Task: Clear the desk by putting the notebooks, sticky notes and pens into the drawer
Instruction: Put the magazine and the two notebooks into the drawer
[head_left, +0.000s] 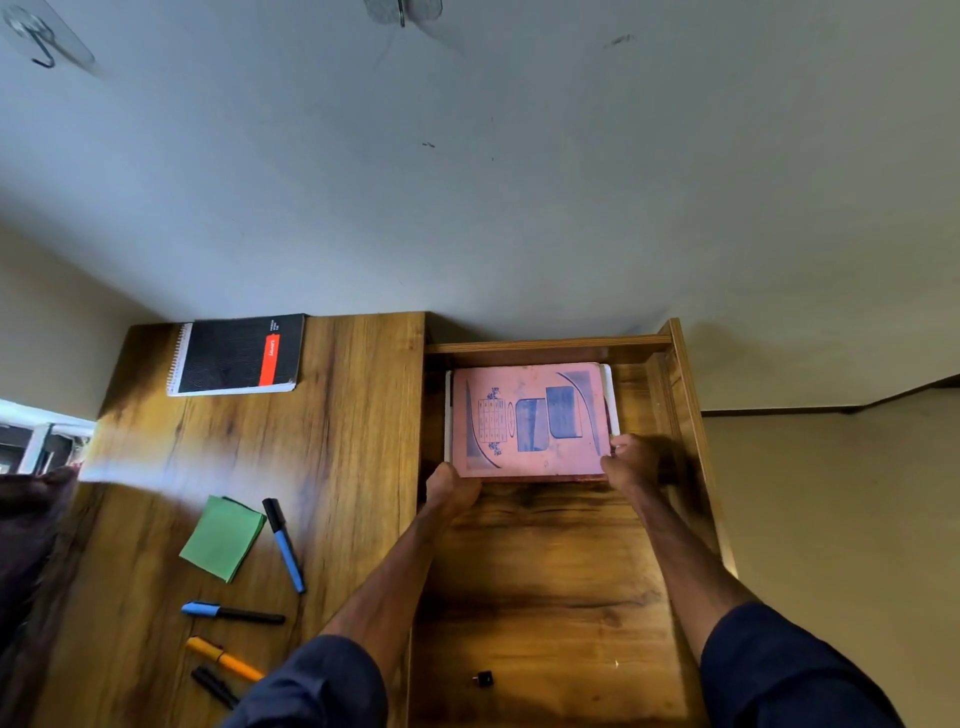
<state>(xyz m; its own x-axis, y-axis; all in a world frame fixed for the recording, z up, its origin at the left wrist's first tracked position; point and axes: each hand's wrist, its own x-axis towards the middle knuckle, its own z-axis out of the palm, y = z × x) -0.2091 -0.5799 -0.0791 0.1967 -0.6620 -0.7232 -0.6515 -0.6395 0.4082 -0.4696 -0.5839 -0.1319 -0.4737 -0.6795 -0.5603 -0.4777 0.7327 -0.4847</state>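
Observation:
A pink notebook with blue print lies flat at the far end of the open wooden drawer. My left hand grips its near left corner, and my right hand, blurred, grips its near right corner. On the desk to the left lie a black spiral notebook with a red label, a green pad of sticky notes, two blue-and-black markers, an orange pen and a black pen.
A wall rises just behind the desk and drawer, with two clear adhesive hooks high up. A small black knob sits near the drawer's front. A dark object lies past the desk's left edge.

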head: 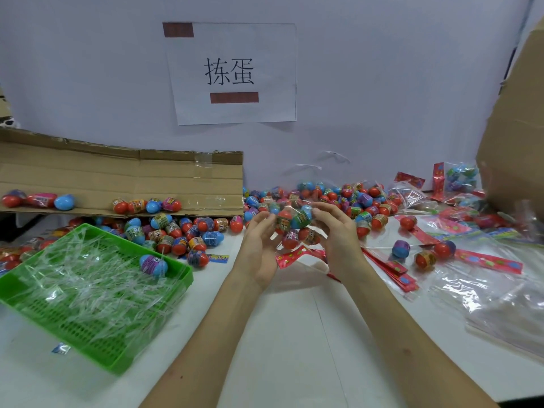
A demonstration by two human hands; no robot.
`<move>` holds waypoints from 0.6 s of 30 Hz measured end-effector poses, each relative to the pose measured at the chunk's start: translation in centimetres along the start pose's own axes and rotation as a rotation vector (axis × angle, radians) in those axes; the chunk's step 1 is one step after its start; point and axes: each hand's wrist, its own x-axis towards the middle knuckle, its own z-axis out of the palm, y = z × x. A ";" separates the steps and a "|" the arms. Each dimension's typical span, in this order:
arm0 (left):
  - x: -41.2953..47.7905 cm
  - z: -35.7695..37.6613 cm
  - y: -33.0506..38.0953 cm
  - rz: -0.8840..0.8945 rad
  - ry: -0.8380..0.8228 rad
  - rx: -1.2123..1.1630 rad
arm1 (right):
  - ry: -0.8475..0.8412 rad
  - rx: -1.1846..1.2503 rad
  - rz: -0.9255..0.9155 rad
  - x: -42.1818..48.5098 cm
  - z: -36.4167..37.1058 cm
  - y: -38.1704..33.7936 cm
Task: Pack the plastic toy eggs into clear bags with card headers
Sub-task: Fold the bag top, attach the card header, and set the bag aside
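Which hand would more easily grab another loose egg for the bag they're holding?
Probably the left hand: its fingers only rest straight against the bag, and a red egg lies just beside it. The right hand curls round the bag.

Just the one camera, riding on the person's head, looking forward and down across the white table [294, 334]. Both forearms come up from the bottom edge, with the left hand [259, 245] and right hand [338, 234] meeting dead centre on a bag of eggs [294, 222], so the view sits close in over the work. The wide lens reaches the table's far edge and the wall [382, 83], paper sign [232, 73] straight ahead. A green tray [190, 279] sits near the left edge, and a cardboard box [518, 128] is cut off at the right.
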 end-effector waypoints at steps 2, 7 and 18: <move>0.0 0.1 -0.1 0.001 0.002 -0.005 | 0.011 0.001 0.005 0.0 0.0 0.0; -0.1 0.1 -0.1 0.007 -0.008 -0.006 | 0.021 0.024 0.025 -0.1 0.1 -0.1; -0.3 0.2 0.1 0.057 -0.089 0.051 | 0.019 0.054 0.062 0.0 0.1 -0.3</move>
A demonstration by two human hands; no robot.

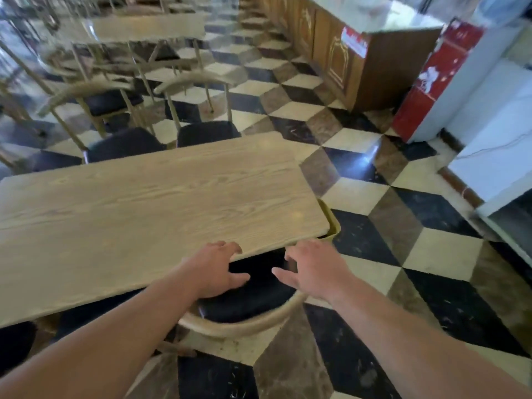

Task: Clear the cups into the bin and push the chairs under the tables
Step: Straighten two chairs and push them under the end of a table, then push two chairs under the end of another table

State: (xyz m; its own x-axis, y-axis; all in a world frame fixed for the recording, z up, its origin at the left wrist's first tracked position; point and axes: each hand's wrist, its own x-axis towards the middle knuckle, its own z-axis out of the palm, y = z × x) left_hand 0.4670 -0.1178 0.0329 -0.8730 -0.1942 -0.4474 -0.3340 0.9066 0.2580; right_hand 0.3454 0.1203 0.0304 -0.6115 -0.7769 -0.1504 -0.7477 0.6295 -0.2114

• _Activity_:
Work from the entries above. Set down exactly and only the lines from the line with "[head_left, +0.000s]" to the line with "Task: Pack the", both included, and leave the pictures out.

• _Your solution_:
[head_left, +0.000s] 
<state>(xyz m; its own x-axis, y-axis; all in a world frame fixed for the recording, z up, its origin at the left wrist's first tracked position; point and axes: each hand's wrist, its own x-axis towards the middle knuckle, its own z-axis out of the palm, y = z × x) -0.2091 -0.5799 -0.0791 0.1967 -0.6620 -0.7232 -0.6515 -0.6395 0.4082 -0.4696 -0.5839 -0.1319 -0.4737 -0.6795 -0.5603 -0.4777 0.7327 -0.4847</state>
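Observation:
A pink notebook with blue print lies flat at the far end of the open wooden drawer. My left hand grips its near left corner, and my right hand, blurred, grips its near right corner. On the desk to the left lie a black spiral notebook with a red label, a green pad of sticky notes, two blue-and-black markers, an orange pen and a black pen.
A wall rises just behind the desk and drawer, with two clear adhesive hooks high up. A small black knob sits near the drawer's front. A dark object lies past the desk's left edge.
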
head: 
A demonstration by two human hands; no robot.
`<move>` holds waypoints from 0.6 s of 30 Hz measured end-effector poses, each relative to the pose measured at the chunk's start: translation in centimetres along the start pose's own axes and rotation as a rotation vector (axis × angle, radians) in those axes; the chunk's step 1 is one step after its start; point and axes: each hand's wrist, its own x-axis towards the middle knuckle, its own z-axis out of the palm, y = z × x. A ";" separates the steps and a "|" the arms. Each dimension's typical span, in this order:
arm0 (left):
  - x: -41.2953..47.7905 cm
  - z: -35.7695..37.6613 cm
  - y: -33.0506..38.0953 cm
  - rz: -0.8840..0.8945 rad
  - ry: -0.8380..0.8228 rad
  - rx: -1.2123..1.1630 rad
arm1 (right):
  - ry: -0.8475..0.8412 rad
  - rx: -1.1846..1.2503 rad
  - rz: -0.9255..0.9155 rad
  - x: -42.1818..48.5098 cm
  - z: -36.4167..37.1058 cm
  - y: -38.1704..33.7936 cm
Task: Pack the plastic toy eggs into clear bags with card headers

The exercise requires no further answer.